[Your instructions]: Take nothing but the lines from the one with "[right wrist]" through the one with "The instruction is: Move" in the entries below, both ends kept, and return them exactly with pictures left out.

[Entries shown]:
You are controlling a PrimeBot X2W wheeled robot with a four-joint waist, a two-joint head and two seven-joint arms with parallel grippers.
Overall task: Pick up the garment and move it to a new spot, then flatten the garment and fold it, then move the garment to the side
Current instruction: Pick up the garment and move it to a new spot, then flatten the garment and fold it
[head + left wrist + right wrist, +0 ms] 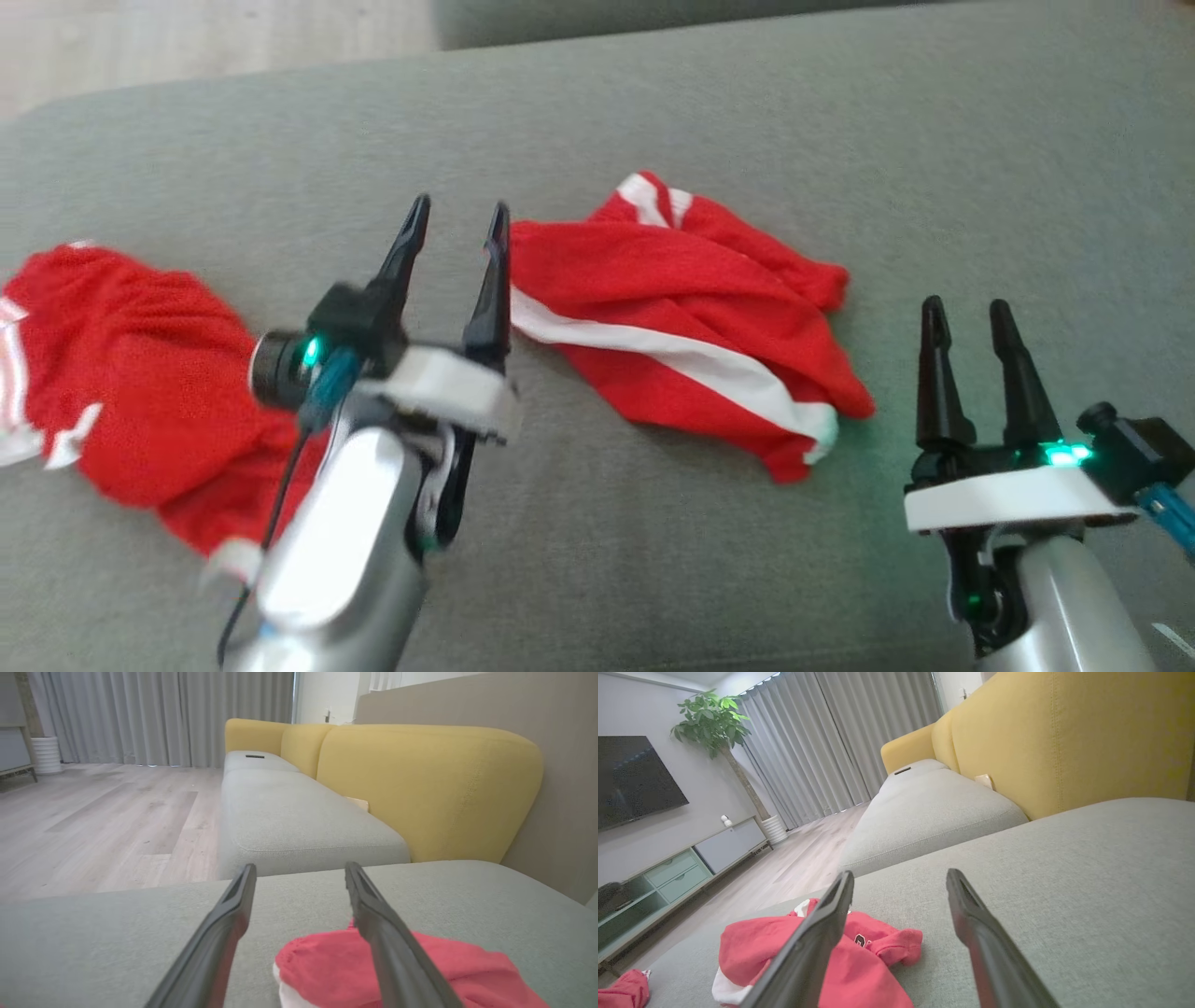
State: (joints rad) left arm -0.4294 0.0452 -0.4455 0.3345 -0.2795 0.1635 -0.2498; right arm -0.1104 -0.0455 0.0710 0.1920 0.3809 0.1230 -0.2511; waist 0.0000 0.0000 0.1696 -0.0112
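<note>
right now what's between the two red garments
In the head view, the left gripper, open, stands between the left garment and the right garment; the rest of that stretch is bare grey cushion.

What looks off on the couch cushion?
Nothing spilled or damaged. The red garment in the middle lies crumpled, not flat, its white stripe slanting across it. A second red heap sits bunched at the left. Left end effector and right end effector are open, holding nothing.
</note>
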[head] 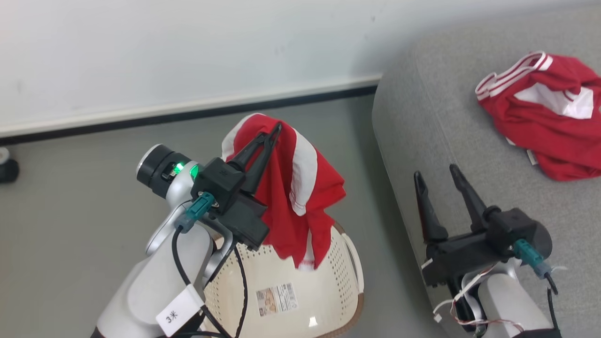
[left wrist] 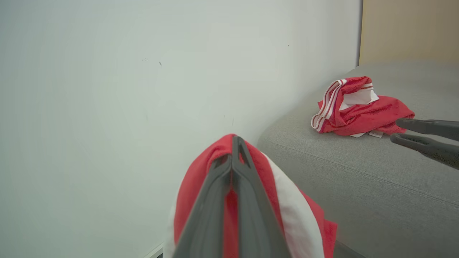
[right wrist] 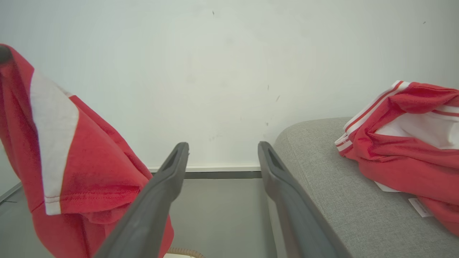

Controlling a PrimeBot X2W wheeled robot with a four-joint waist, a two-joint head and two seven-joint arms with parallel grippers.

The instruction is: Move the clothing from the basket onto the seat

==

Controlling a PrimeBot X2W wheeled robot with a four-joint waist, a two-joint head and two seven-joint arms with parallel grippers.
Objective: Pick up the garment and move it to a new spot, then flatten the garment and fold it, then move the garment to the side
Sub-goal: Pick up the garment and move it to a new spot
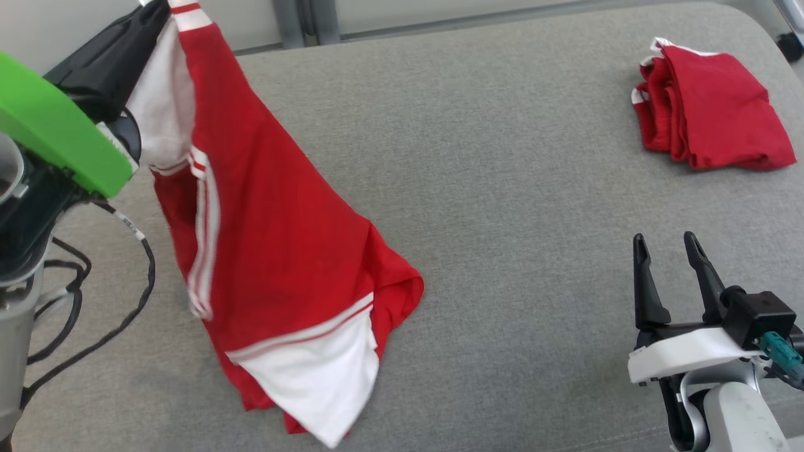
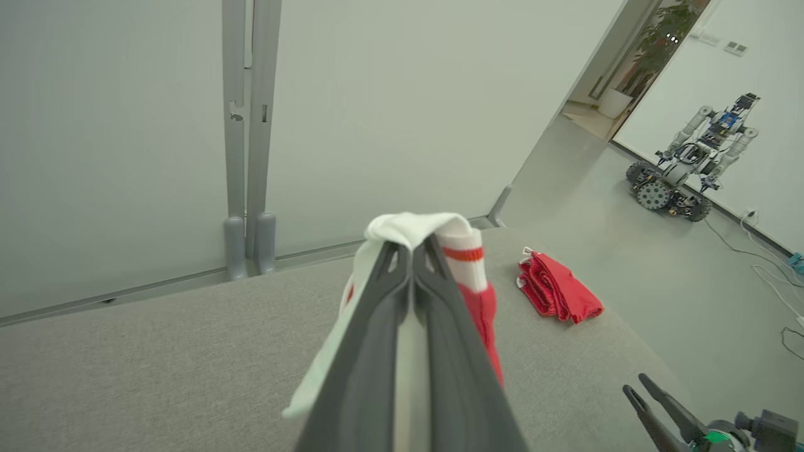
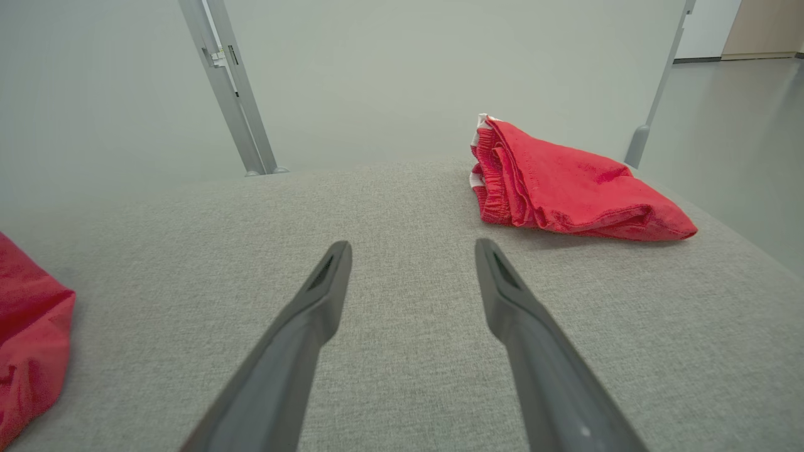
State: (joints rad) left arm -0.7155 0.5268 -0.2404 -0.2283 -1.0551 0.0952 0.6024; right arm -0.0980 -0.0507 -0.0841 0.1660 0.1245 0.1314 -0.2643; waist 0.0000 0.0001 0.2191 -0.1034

[Your response]:
[right wrist] 

Controlling a PrimeBot X2W wheeled robot with a four-joint waist, a two-joint head and two seven-joint arms with parallel grippers.

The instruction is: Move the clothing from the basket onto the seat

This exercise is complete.